* _The problem_:
Below are entries; output exactly the lines from the one with "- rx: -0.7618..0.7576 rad" to the one with "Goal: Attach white", both included, and nothing else.

* _Supplied material_:
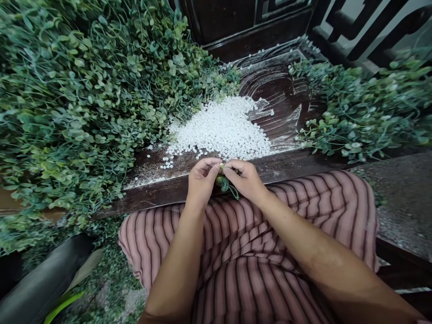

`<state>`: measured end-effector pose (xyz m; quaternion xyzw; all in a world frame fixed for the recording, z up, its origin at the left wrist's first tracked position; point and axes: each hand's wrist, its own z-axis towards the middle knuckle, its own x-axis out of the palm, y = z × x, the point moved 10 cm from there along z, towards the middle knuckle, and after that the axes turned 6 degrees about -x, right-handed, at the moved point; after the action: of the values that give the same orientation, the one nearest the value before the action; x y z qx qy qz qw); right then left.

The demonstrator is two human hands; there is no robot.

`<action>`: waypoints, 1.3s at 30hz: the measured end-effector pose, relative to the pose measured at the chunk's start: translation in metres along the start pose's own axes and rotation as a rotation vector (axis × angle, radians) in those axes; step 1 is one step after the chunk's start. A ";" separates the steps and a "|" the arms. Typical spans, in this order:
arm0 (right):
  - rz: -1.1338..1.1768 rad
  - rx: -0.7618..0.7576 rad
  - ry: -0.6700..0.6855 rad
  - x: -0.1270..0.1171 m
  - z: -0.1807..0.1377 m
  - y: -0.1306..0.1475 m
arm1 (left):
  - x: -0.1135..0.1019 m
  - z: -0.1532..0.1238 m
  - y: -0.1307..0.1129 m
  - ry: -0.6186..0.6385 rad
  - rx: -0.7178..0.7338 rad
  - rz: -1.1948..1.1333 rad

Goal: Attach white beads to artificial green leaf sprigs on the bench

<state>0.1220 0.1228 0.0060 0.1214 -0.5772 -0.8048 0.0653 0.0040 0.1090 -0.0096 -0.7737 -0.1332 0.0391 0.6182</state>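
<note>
My left hand (201,182) and my right hand (245,179) meet at the front edge of the dark wooden bench, thumbs and fingers pinched together. Between the fingertips is the pale green tip of a small artificial leafy sprig (222,182), whose leaves and stem hang below the fingers. Fingers partly cover the tip, so its exact shape is hidden. Just beyond my hands lies a heap of small white beads or caps (224,128), spread over the wood.
A large mass of artificial greenery (101,90) fills the left side. More leafy sprigs (364,108) lie at the right. White powder streaks the bench top (283,103). A dark lattice backrest (364,27) stands behind. Someone's leg (50,279) shows at lower left.
</note>
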 end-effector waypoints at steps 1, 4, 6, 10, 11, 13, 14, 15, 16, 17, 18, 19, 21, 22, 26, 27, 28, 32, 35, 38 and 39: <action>0.000 0.002 0.001 0.000 0.000 0.000 | -0.001 0.000 0.001 -0.005 -0.001 0.007; 0.012 0.012 0.001 0.001 0.000 -0.002 | -0.002 0.001 0.004 -0.014 -0.012 0.032; 0.019 0.015 -0.001 0.000 0.000 -0.003 | -0.002 0.000 0.004 -0.016 -0.004 0.051; 0.024 0.029 -0.002 0.001 0.000 -0.004 | -0.004 -0.002 0.005 -0.038 0.007 0.087; 0.025 0.035 -0.002 0.001 0.001 -0.004 | -0.004 -0.002 0.004 -0.049 0.009 0.092; 0.027 0.047 -0.009 0.001 0.001 -0.005 | -0.006 -0.004 0.003 -0.077 0.024 0.096; 0.028 0.053 -0.014 0.000 0.001 -0.006 | -0.007 -0.005 0.002 -0.093 0.036 0.099; 0.031 0.059 -0.018 0.000 0.001 -0.006 | -0.008 -0.006 0.001 -0.109 0.048 0.102; 0.036 0.068 -0.022 0.000 0.001 -0.007 | -0.008 -0.007 0.000 -0.124 0.060 0.106; 0.041 0.077 -0.029 0.000 0.001 -0.007 | -0.008 -0.007 -0.001 -0.136 0.070 0.110; 0.047 0.088 -0.033 0.000 0.000 -0.008 | -0.008 -0.008 -0.002 -0.147 0.079 0.114; 0.053 0.098 -0.038 -0.001 0.000 -0.009 | -0.008 -0.009 -0.002 -0.158 0.087 0.117; 0.062 0.113 -0.049 -0.001 0.000 -0.009 | -0.007 -0.010 -0.003 -0.175 0.105 0.122; 0.063 0.118 -0.053 -0.001 0.000 -0.010 | -0.007 -0.011 -0.003 -0.184 0.113 0.125; 0.060 0.135 -0.073 -0.003 0.000 -0.011 | -0.009 -0.012 -0.001 -0.216 0.140 0.133; 0.057 0.140 -0.078 -0.004 0.000 -0.012 | -0.009 -0.012 -0.001 -0.219 0.145 0.135; 0.055 0.143 -0.083 -0.004 -0.001 -0.012 | -0.009 -0.012 -0.001 -0.221 0.152 0.139; 0.048 0.140 -0.093 -0.005 -0.001 -0.012 | -0.009 -0.012 -0.003 -0.228 0.178 0.158; 0.039 0.137 -0.097 -0.005 -0.001 -0.011 | -0.009 -0.013 -0.006 -0.235 0.203 0.170; 0.033 0.144 -0.093 -0.005 -0.001 -0.011 | -0.007 -0.014 -0.007 -0.233 0.233 0.191; 0.030 0.149 -0.095 -0.005 -0.001 -0.011 | -0.007 -0.014 -0.008 -0.232 0.247 0.200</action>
<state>0.1271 0.1270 -0.0037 0.0787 -0.6396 -0.7636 0.0407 -0.0009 0.0954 0.0009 -0.6918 -0.1202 0.2052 0.6818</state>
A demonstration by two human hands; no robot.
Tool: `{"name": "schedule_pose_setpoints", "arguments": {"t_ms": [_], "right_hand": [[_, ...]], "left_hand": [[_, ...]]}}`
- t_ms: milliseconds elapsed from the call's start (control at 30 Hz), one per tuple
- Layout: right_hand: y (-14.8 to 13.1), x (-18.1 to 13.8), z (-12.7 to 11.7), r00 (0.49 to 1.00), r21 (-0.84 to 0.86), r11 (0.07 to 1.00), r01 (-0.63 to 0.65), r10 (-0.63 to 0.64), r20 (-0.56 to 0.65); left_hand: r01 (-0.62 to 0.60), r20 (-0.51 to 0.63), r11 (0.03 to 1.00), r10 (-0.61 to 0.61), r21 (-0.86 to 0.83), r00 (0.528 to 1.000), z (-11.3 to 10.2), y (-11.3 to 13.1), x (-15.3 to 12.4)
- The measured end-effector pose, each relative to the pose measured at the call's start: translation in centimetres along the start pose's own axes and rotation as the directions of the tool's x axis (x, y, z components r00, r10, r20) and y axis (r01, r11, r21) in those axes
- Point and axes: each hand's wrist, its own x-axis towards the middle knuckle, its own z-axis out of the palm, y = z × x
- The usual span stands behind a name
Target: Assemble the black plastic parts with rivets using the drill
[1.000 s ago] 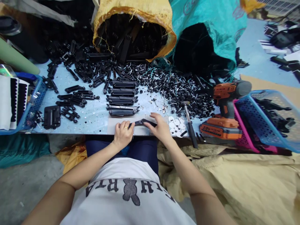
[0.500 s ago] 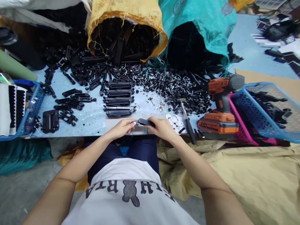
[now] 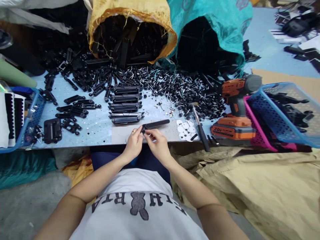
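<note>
A long black plastic bar lies at the near edge of the pale blue table, its left end between my two hands. My left hand pinches that left end, fingers closed. Close against it, my right hand has its fingertips pinched at the same end; whatever small piece it holds is hidden. A stack of finished black bars lies just beyond. White round discs lie to the right of my hands.
A hammer and an orange cordless drill lie at right, beside blue and pink baskets. Heaps of black parts and pins spill from a yellow sack and a teal sack. A blue basket stands at left.
My right hand has slid left off the bar's middle to its left end, meeting my left hand. The bar's right end now lies uncovered on the table.
</note>
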Motion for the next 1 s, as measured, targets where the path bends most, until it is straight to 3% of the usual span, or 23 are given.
{"name": "schedule_pose_setpoints", "arguments": {"t_ms": [133, 267, 467, 667, 1000], "right_hand": [[0.2, 0.0, 0.4, 0.988, 0.056, 0.988, -0.146, 0.149, -0.039], [0.4, 0.2, 0.3, 0.966, 0.171, 0.952, -0.254, 0.257, 0.008], [1.3, -0.2, 0.4, 0.955, 0.350, 0.890, -0.291, 0.295, 0.043], [1.9, -0.3, 1.0, 0.912, 0.553, 0.739, -0.386, 0.398, 0.104], [1.8, -0.5, 1.9, 0.908, 0.690, 0.640, -0.340, 0.414, 0.064]], "left_hand": [[-0.052, -0.014, 0.994, 0.054, 0.095, 0.998, 0.8, -0.5, -0.6], [-0.114, 0.005, 0.979, 0.114, 0.168, 0.993, 1.1, -0.7, -0.9], [-0.180, 0.025, 0.960, 0.178, 0.217, 0.984, 1.0, -0.7, -1.0], [-0.155, 0.021, 0.967, 0.154, 0.203, 0.988, 1.0, -0.6, -1.0], [-0.115, 0.008, 0.979, 0.115, 0.166, 0.993, 1.3, -0.2, -1.1]]}}
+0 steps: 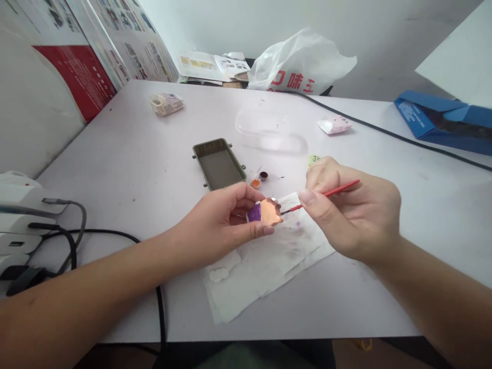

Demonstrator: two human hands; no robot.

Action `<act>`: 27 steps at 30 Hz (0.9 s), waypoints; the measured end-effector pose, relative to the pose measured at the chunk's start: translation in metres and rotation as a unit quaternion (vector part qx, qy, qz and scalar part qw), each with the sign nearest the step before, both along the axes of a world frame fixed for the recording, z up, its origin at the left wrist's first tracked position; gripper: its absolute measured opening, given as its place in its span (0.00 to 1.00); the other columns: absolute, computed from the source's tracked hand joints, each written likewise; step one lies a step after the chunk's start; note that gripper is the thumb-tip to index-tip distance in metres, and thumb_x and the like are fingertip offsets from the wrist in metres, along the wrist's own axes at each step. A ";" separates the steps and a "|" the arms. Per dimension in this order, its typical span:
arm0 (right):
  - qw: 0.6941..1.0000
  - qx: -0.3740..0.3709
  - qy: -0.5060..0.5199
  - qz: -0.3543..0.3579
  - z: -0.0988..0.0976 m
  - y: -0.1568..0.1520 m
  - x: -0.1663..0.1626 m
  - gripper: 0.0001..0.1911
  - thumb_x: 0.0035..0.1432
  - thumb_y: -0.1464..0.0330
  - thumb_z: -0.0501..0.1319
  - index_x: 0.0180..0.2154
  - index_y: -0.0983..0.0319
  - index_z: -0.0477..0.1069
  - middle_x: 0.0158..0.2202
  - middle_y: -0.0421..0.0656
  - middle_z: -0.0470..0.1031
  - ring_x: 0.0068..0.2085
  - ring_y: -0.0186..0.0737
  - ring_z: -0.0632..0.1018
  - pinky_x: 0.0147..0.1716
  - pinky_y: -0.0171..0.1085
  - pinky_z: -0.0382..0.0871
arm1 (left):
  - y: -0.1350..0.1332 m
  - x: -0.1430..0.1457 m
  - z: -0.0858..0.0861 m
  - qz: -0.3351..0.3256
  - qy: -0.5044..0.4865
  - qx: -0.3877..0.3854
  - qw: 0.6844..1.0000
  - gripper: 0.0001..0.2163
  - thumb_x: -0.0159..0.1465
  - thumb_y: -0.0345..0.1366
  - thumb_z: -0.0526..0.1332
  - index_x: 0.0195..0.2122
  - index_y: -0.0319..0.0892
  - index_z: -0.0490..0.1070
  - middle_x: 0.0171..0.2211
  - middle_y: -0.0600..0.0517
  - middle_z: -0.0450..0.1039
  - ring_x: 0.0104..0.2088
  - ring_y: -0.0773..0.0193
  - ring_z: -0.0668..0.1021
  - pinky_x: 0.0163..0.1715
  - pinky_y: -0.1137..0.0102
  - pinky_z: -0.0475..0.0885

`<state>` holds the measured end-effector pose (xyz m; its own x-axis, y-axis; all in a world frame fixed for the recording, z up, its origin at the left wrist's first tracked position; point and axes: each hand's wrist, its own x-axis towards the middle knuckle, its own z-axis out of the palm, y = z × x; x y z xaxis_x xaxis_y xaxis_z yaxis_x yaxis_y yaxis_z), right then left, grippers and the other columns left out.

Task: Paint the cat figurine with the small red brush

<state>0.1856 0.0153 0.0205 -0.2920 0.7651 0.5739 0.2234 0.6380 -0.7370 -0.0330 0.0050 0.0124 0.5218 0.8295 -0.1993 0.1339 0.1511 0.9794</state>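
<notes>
Between the thumb and fingers of my left hand (226,218) is a small painted figurine (270,211), purple on one side and peach-orange on the other, with brown at its upper edge. My right hand (349,210) pinches a thin red paintbrush (340,189). The brush's dark tip is at the figurine's right edge; whether it touches I cannot tell. Just beyond the figurine stand two little paint pots, an orange one (255,183) and a dark brown one (263,176). White paper tissues (265,277) with faint paint smears lie under both hands.
Behind my left hand sits a grey-green rectangular tray (221,166). Farther back are a clear plastic lid (269,130), a crumpled packet (166,104) and a pink-white packet (334,125). A black cable (369,123) crosses toward a blue box (430,120). Power plugs (23,230) crowd the left edge.
</notes>
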 end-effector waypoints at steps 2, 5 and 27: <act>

* _Result of the exercise_:
  - rx: -0.7618..0.7576 rad
  - ry: -0.6700..0.6855 rad
  - x: -0.1270..0.1171 m
  - z: -0.1807..0.1377 m
  - y: -0.1306..0.1475 m
arm1 (left):
  - x: -0.1135..0.1019 m
  - z: -0.1532..0.1238 m
  - y: -0.1307..0.1129 m
  - ry: -0.6186..0.6385 rad
  - rx: -0.7178..0.7338 rad
  - rz: -1.1948..1.1333 rad

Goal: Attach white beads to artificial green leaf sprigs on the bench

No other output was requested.